Monday, June 26, 2017

Marian Veneration (Ignatius Press)

When I was in the process of converting to Catholicism, the biggest hangup I had was Mary. I don't know why honestly, and looking back on it, it was so stupid of me. Mary is Jesus' mother! He loved her with all His heart, why shouldn't we? It's not worship or idolatry to honor her. One of my favorite Cardinals, Francis Cardinal Arinze, recently wrote a book called Marian Veneration. I'd like to tell you about it.

The book begins with a chapter explaining two key terms - veneration and devotion. We then see Mary in Scripture in key events like the Annunciation, Visitation, Wedding Feast at Cana, and other mysteries of the Rosary. The next two chapters address her motherhood, both of God (Theotokos) and of the Church. We also have chapters, which show her place in salvation history and the Liturgy. Lastly, we see saints that had great devotion to Mary, different Marian apparitions, and various Marian societies.

The book is approximately 120 pages in length, making it the perfect introduction to Mary for Catholics and non-Catholics alike. The book relies heavily on Scripture, Tradition, and history. We see references to Church Councils throughout history, as well as works from great Catholic authors. This is a book that I wish had been around 15 years ago, when I was in the process of my conversion. It would have crystallized things in my mind much more quickly, and I (hopefully) wouldn't have been as stubborn and ignorant on Christ's mother. If you know someone who struggles with Mary and her role in not only the Church, but each individual's life, I strongly recommend you get them a copy of this book!

This book was provided to me for free by Ignatius Press in exchange for an honest review.

Friday, June 23, 2017

The Way of Catechesis (Ave Maria Press)

It's only been one year, but it feels like forever since I have been a catechist. If you are a Catholic in good standing and have never been a Catechist, you should consider volunteering one or assisting one at least one year in your life. It is both a thankless and rewarding job that has equal shares of joy and frustration.

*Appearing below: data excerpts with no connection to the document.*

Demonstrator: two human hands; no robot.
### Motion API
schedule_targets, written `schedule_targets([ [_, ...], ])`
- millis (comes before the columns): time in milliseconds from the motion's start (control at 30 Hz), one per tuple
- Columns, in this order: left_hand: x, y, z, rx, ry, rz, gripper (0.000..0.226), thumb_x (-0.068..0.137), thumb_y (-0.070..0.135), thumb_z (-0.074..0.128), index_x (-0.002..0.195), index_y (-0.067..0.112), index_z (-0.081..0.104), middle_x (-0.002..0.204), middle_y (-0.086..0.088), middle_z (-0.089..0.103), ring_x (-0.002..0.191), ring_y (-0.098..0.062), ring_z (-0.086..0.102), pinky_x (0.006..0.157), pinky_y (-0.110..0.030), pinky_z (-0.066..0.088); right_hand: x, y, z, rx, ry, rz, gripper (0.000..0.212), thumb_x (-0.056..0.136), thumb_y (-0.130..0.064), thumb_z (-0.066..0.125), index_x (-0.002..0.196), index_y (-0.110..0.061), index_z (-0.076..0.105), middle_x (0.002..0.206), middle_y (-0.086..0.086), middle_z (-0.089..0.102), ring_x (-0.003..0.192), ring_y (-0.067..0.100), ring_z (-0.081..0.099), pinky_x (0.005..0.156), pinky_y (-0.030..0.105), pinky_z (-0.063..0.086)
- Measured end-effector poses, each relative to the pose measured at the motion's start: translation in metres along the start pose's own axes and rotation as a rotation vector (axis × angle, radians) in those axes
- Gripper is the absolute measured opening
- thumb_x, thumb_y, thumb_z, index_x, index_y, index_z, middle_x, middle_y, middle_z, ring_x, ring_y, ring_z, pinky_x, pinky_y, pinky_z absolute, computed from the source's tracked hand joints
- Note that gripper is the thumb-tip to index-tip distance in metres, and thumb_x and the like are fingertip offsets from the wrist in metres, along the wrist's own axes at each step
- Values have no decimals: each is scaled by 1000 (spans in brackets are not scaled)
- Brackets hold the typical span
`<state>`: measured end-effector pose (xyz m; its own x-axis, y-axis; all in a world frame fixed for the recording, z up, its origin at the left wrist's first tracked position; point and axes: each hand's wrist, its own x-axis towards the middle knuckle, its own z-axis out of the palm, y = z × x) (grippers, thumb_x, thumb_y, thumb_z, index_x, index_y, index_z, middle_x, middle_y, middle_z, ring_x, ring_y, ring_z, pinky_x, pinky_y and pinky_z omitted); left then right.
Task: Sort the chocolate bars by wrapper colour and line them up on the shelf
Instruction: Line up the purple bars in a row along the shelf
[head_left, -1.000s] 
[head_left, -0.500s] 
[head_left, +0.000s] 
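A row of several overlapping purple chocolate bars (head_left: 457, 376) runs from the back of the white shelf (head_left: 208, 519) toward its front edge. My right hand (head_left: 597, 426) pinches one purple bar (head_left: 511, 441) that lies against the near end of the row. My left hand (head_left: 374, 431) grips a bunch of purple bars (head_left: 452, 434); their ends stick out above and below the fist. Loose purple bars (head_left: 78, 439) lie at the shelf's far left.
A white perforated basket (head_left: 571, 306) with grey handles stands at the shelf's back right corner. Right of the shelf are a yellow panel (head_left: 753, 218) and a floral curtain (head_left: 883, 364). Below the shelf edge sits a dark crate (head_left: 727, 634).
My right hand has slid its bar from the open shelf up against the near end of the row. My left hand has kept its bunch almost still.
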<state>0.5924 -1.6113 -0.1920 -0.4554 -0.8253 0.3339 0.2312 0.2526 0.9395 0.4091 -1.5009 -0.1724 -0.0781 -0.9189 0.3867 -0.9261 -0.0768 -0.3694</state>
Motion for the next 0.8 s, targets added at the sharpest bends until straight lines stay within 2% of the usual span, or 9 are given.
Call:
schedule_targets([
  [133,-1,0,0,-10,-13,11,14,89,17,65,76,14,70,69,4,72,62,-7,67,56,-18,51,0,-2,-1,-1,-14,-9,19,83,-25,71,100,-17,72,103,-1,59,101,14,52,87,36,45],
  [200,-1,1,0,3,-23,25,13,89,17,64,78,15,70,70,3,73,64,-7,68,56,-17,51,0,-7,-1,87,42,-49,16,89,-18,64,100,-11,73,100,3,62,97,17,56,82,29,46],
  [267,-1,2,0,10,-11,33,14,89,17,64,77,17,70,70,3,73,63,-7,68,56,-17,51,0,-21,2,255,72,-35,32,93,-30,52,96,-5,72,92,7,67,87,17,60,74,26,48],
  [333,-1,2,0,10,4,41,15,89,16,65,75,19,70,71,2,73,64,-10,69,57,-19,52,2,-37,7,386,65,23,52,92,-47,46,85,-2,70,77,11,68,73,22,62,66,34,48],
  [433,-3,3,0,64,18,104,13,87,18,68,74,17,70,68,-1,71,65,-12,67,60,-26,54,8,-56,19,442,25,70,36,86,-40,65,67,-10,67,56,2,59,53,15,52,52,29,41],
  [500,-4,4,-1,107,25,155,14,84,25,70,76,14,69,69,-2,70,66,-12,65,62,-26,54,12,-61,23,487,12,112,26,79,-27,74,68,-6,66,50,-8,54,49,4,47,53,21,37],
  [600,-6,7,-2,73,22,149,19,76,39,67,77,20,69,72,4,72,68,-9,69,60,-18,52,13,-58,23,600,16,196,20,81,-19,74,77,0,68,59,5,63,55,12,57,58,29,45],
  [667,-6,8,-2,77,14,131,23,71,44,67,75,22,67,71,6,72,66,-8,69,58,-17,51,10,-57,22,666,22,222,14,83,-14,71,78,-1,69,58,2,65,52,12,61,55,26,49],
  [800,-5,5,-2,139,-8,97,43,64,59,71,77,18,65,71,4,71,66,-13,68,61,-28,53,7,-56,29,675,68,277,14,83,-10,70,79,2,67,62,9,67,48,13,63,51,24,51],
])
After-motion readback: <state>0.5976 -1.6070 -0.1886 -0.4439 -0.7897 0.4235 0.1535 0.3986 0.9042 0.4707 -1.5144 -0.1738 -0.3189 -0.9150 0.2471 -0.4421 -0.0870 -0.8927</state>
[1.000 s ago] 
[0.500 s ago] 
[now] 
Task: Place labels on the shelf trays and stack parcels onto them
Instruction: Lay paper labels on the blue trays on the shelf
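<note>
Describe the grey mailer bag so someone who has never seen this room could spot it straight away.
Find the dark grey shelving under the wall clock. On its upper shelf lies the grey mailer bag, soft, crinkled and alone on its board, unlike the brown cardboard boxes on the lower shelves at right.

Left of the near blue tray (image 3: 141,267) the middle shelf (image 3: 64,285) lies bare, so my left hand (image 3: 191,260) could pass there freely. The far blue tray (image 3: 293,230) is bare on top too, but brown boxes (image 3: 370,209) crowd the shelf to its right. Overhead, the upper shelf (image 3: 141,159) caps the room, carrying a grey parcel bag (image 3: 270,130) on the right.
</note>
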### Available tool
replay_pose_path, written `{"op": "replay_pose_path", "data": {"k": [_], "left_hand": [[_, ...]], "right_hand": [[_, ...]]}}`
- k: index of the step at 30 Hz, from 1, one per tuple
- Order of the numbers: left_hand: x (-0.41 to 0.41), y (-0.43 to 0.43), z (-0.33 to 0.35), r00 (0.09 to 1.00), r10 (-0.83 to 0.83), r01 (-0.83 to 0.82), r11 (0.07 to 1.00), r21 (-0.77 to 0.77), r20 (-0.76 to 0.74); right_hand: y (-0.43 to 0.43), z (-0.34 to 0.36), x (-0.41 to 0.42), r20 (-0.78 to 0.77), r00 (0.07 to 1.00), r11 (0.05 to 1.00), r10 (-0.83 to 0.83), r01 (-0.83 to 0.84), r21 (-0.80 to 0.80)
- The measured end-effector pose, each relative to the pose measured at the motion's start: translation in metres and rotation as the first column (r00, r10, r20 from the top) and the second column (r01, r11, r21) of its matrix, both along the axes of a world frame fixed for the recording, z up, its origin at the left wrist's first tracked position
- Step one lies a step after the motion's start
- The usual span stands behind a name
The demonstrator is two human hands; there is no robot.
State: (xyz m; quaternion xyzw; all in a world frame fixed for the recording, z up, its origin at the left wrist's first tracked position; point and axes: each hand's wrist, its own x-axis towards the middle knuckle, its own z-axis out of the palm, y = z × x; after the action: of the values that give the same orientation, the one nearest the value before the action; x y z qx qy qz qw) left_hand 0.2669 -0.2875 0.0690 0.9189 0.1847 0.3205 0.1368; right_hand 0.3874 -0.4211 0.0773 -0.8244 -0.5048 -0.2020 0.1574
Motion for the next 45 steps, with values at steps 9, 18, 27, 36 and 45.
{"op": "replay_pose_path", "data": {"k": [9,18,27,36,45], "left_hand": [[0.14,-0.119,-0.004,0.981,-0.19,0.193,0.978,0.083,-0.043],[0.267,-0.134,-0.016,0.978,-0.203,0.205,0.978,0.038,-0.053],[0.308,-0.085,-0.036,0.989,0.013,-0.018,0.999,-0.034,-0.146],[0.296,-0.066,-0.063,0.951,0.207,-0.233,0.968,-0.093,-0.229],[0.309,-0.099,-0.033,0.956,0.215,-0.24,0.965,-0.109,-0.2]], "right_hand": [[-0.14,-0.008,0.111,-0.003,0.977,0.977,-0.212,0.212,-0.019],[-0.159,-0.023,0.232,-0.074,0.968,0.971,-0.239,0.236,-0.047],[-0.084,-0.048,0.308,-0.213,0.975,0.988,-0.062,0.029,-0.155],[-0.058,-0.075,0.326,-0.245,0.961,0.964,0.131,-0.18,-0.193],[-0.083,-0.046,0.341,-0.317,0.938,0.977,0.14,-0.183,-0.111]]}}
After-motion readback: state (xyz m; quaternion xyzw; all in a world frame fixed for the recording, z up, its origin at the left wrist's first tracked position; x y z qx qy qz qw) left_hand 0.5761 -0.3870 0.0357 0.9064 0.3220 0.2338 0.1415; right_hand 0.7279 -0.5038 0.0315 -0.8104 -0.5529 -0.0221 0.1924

You'll get kids who want to be there and kids who don't, kids whose parents are super-involved and parents you never see. But no matter the type of children you teach, you want to help them learn about Jesus and the love He has for each of them. However, there is more to catechesis than just teaching children, there are also opportunities to instruct adults as well, not only in RCIA, but in other programs as well. As difficult as you think teaching children can be, adults present their own challenges and joys. Recently, Gerard Baumbach published a book entitled The Way of Catechesis, which walks us through the history of catechesis.

The book starts in the Old Testament and is used to provide us both historical context and examples of catechesis for the Jewish people, through God's prophets. We then move to the New Testament and are presented with Jesus, the ultimate teacher and catechist. The whole book could have been written on Him, His message, and how we do and should respond to it, but the author did a fine job reducing it to one chapter. We then work our way though the centuries, starting with the Early Church, stopping in on the Middle Ages, the Reformation, and present day. Each chapter has reflection questions at the end, which can be used for individual use or small group discussion. At the end of the book are helpful books to read, copious notes, and an index, which can all be helpful for further study.

On its surface, the book is a history lesson on where the Church has been with catechesis and how it has changed through the centuries. A closer read reveals that the book is actually a mixture of history and goals/plans for the future. The old saying about you can't know where you are going unless you know where you have been summarizes this book perfectly. In this book, Baumbach shows his love for Christ and His Church. He also demonstrates how he wants discipleship within the Church to be dynamic and fruitful. This is an essential read for both pastors and directors of religious education. Normally, after reading a good book I like to keep it in my collection to reference in the future, but this is one I plan to pass on and share.

This book was provided to me for free by Ave Maria Press in exchange for an honest review.